Yet it’s even worse than that. There is no guarantee that going carbon neutral  by 2050 will actually function as the meager containment wall it is being sold as. Scientific predictions relating to climate have consistently underestimated the intensity and timeline of projected changes.24 To name just one example, a summer heatwave in Alaska in 2019 led to a massive salmon die-off. The science director for a local watershed non-profit spoke about a climate model they had prepared just three years earlier, that included moderate and pessimistic scenarios. “2019 exceeded the value we expected for the worst-case scenario in 2069,” she told the media.25
Runaway warming might be caused by a number of feedback loops that are already reaching their tipping point. When the IPCC first introduced the concept of climate tipping points two decades ago, they believed that no such tipping point would be triggered shy of 5°C of warming. Now they recognize that many tipping points can be triggered with just one or two degrees of warming, and there is in fact evidence that some have already begun.26 These include the collapse of ice sheets, which would substantially decrease the portion of the earth’s surface that reflects solar radiation back into space. As the polar regions warm at an accelerated rate, arctic permafrost is beginning to thaw. This has the potential to release a huge amount of methane, a greenhouse gas roughly thirty times more potent than carbon dioxide. Boreal forests in Siberia and North America are also falling victim to warming through more frequent forest fires and insect plagues. The massive tree and soil die-off means the release of more CO2.

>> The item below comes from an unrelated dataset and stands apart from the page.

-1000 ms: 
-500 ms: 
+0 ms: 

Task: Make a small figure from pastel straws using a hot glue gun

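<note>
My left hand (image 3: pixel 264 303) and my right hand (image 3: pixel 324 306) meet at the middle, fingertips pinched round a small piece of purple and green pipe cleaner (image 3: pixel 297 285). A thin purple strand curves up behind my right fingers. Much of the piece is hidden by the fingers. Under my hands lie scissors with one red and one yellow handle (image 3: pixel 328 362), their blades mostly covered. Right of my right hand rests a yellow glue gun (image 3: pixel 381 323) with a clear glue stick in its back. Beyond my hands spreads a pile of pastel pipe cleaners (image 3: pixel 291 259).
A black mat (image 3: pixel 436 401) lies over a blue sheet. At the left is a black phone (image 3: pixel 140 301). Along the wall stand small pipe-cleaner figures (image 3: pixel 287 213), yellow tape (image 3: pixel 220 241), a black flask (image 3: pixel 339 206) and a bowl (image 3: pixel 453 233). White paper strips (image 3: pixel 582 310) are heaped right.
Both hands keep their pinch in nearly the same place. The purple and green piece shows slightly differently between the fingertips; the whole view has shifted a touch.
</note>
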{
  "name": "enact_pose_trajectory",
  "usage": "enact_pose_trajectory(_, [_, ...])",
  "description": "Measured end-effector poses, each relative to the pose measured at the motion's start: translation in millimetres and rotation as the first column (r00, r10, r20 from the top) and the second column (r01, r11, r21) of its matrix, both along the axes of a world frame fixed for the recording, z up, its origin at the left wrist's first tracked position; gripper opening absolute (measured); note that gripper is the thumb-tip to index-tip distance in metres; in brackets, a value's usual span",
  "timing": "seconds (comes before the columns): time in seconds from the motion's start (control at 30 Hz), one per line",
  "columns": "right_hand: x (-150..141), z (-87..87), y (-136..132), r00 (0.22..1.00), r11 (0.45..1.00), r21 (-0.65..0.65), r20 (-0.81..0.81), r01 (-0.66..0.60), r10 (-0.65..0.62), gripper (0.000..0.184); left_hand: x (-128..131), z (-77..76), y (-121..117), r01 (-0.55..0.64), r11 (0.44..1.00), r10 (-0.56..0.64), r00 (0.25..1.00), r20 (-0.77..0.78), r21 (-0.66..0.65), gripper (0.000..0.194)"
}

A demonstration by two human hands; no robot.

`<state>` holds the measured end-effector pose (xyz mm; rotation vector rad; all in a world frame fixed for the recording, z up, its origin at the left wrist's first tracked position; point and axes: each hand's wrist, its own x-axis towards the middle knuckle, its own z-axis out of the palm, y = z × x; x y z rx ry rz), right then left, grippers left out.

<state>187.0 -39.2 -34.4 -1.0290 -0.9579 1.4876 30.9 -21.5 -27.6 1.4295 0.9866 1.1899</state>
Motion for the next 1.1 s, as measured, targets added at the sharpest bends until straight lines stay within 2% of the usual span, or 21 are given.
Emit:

The Amazon rainforest, currently home to one in ten species on the planet and absorbing 600 million metric tons of carbon a year,27 is in danger of turning into a giant savanna, or even a desert. Droughts caused by warming, together with deforestation for commercial agriculture, work together to take their toll. The estimate is that when the Amazon loses between 20 and 40 percent of its forest cover, the entire ecosystem will collapse.28
Warming in the oceans is causing the slowdown of Atlantic currents that are vital to the transfer of heat and nutrients that form the basis of marine ecosystems, as well as much of the planet’s weather. This could exacerbate droughts in Africa’s Sahel region and in the Amazon, and would even disrupt the East Asian monsoon, which means the collapse of more habitats, and more suffering for humans and other forms of life.29
The implication is that even if we stop all greenhouse gas emissions today, there may be natural processes under way that force a shift to a new dynamic equilibrium, a “hothouse” planet unlike anything nearly all species alive today have evolved to survive.
What might that look like? A 4.5°C rise in temperature could mean 50 percent of species would go extinct, and that’s only in a short-term analysis.30 By the end of the century, 1 billion people would be displaced and hundreds of millions would fall victim to famine. Fifty-five percent of the world’s human population would suffer more than 20 days of lethal heat a year; it’s more than a hundred days a year in the middle latitudes. Between scorching conditions and the collapse of insect populations, crop yields could decrease by a fifth or more.31 It’s no wonder that even the World Bank says that 4°C of warming might be “beyond adaptation” for human civilization.32 The hot period could easily last 200,000 years.33
As we shall see, the experts cannot solve this problem, and they have already wasted valuable decades. The subtext to the official conversation belies a staggering apathy. We will not be the ones to die. All those who disappear, human and otherwise, are an acceptable loss. We will come out on top.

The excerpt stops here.